**TASK PROMPT**: Work out how many lines in the records include the word "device", then answer with nothing but that number.

Items from a data source:
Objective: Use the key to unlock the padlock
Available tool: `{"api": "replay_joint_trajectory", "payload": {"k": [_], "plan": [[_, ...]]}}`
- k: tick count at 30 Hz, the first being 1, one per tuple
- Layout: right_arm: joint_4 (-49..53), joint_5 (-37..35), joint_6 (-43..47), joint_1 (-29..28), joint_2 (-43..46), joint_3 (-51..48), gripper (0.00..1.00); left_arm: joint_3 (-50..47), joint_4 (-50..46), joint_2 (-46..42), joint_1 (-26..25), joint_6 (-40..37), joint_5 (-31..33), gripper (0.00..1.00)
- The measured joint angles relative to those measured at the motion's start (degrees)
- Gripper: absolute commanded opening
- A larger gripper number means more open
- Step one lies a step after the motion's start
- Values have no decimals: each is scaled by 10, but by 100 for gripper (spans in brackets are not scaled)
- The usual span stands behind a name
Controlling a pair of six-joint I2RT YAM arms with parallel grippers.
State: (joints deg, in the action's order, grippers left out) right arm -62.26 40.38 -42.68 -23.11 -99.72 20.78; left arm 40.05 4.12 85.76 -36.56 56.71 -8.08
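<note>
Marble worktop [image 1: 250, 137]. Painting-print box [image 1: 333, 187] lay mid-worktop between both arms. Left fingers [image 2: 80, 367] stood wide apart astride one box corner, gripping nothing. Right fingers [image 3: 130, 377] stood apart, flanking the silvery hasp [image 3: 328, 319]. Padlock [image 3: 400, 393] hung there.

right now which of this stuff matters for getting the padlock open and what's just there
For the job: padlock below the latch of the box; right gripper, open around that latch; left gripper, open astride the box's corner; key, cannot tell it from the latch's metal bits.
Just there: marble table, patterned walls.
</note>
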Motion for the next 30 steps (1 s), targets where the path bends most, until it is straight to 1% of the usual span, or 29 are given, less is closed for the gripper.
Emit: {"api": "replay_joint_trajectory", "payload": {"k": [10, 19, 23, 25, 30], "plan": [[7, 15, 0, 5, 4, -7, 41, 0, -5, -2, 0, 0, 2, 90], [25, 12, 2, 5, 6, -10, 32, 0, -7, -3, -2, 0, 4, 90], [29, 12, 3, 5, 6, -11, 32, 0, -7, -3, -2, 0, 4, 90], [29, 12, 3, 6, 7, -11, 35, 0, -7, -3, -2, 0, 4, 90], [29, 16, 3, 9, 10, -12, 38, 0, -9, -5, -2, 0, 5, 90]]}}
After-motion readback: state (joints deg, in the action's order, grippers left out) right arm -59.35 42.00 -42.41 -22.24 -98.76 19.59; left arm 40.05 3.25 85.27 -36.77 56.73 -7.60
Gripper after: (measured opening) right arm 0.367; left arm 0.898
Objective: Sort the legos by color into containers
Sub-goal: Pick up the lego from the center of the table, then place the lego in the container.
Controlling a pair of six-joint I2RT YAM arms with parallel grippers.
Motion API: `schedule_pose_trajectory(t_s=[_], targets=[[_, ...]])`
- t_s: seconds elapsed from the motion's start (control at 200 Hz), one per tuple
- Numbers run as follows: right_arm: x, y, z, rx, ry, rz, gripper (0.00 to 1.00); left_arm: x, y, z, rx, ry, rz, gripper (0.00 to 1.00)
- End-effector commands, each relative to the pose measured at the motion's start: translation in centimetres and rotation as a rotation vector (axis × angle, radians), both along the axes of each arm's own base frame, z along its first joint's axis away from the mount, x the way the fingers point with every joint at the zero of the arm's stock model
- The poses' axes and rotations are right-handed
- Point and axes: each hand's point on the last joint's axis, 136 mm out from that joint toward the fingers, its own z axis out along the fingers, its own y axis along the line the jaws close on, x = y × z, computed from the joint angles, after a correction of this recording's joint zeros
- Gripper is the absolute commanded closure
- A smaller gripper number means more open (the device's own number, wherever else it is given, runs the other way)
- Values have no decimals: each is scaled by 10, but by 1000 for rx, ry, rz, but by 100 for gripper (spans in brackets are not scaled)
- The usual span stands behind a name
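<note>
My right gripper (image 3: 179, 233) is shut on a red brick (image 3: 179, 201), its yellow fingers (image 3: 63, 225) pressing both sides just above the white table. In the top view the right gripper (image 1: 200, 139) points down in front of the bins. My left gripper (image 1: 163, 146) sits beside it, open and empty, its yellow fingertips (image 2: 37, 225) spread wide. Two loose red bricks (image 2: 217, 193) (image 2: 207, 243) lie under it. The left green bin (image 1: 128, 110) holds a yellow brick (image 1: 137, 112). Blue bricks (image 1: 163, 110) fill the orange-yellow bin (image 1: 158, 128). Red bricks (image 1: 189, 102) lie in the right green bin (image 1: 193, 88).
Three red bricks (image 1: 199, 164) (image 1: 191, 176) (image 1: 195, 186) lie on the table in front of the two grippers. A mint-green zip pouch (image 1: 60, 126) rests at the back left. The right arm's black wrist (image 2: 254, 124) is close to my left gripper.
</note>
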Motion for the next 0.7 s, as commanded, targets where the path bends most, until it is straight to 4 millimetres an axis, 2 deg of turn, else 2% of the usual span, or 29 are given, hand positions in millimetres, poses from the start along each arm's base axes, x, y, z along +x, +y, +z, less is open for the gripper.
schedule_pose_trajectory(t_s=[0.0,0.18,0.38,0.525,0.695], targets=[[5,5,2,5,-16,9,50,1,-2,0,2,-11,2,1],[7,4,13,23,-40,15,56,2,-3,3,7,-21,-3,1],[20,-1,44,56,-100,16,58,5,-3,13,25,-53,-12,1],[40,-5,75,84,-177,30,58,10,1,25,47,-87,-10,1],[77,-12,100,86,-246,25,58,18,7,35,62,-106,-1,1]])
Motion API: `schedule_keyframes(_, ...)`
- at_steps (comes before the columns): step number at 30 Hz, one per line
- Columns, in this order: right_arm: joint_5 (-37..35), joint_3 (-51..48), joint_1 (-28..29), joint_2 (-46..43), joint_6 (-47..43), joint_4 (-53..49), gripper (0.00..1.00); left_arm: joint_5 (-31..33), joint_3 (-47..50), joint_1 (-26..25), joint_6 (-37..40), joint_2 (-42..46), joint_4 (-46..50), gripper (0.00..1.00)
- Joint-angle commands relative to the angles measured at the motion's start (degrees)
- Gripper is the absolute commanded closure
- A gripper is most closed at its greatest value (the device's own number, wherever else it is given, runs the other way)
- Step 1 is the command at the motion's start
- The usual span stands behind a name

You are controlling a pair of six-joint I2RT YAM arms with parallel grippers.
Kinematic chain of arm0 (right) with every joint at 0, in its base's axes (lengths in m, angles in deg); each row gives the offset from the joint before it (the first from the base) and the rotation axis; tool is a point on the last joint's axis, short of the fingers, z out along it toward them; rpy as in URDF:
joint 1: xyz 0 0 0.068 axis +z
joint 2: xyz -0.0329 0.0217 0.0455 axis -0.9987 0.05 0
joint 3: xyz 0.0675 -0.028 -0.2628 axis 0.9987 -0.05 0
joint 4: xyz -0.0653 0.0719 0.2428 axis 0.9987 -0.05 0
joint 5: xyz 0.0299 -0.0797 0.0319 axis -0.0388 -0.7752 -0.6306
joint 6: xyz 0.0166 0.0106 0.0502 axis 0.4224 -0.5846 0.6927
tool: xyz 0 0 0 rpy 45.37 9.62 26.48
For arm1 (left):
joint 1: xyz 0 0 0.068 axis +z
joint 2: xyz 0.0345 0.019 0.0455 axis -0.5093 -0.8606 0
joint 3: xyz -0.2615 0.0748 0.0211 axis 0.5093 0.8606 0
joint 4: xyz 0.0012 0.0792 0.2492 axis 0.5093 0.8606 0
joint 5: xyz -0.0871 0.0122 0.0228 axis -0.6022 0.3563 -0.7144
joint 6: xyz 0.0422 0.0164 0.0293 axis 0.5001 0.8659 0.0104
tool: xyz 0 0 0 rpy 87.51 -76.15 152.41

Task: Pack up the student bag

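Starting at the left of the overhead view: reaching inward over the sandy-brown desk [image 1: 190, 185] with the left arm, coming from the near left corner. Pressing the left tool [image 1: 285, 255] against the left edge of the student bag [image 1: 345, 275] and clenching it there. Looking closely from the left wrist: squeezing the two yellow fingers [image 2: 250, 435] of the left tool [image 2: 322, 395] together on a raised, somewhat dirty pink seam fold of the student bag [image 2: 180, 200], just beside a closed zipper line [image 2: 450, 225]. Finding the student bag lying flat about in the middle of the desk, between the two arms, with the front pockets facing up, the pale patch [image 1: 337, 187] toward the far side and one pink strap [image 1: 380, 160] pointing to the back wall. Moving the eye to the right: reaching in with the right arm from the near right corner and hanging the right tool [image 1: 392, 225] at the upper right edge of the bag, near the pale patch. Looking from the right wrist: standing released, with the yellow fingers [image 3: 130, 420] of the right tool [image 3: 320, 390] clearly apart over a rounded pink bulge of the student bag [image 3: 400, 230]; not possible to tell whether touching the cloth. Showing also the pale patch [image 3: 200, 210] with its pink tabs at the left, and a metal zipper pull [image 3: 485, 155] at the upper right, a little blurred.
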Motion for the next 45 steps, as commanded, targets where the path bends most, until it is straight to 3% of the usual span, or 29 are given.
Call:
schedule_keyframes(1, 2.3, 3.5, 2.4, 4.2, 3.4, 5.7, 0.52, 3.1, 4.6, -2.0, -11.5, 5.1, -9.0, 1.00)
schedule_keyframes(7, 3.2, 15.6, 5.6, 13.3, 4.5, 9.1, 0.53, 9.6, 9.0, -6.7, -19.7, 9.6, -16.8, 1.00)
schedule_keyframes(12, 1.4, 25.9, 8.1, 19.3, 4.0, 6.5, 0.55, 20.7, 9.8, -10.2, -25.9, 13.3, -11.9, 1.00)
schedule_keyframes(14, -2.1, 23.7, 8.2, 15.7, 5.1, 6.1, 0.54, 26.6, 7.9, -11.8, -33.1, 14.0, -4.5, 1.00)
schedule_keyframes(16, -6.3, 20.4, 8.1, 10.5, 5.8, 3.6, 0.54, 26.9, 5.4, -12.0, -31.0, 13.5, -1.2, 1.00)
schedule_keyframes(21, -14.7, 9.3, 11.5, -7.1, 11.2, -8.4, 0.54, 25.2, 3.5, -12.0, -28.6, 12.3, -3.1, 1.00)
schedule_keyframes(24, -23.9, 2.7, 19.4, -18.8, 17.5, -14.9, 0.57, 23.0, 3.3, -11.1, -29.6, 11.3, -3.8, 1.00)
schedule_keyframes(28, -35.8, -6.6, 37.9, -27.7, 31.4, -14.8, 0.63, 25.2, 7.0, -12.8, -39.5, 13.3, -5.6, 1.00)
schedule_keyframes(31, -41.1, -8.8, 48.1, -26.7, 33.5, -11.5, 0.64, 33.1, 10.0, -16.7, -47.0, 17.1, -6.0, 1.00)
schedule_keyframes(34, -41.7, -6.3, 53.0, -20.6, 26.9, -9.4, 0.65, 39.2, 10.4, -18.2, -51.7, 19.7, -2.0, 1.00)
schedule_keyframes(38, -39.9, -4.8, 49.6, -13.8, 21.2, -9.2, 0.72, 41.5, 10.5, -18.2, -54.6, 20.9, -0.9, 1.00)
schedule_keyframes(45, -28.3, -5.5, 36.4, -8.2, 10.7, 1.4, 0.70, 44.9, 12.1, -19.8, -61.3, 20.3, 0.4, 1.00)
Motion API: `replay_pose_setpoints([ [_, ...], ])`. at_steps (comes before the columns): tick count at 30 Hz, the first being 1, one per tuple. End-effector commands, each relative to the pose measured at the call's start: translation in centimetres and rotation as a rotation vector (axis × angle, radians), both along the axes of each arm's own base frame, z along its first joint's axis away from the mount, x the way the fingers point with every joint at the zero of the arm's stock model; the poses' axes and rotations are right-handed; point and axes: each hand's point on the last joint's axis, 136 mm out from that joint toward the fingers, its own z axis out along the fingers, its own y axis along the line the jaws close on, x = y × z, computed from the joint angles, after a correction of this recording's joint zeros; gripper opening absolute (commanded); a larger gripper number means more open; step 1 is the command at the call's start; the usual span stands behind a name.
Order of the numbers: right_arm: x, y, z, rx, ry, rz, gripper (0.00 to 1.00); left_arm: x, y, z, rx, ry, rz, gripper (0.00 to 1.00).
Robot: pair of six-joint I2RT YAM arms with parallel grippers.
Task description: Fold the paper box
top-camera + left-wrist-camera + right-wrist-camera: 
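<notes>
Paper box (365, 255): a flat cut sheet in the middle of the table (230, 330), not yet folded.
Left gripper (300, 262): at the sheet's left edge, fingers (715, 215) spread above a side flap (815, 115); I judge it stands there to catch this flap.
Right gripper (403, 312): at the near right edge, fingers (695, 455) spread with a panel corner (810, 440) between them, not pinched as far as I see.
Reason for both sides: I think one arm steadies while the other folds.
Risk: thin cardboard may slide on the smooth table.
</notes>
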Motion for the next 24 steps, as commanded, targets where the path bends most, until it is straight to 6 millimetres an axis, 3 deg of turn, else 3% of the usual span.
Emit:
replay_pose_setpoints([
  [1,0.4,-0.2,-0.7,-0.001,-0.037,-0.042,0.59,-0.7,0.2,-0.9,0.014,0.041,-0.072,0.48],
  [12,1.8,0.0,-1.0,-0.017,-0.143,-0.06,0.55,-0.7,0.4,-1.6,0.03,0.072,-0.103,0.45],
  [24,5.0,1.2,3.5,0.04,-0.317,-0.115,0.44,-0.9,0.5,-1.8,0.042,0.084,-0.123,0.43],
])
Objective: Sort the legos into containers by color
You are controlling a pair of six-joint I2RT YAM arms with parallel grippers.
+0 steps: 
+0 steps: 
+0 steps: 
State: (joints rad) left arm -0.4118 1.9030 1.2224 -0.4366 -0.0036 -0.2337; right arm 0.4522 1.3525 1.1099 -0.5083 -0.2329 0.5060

**SOLUTION FOR THIS TASK**: 2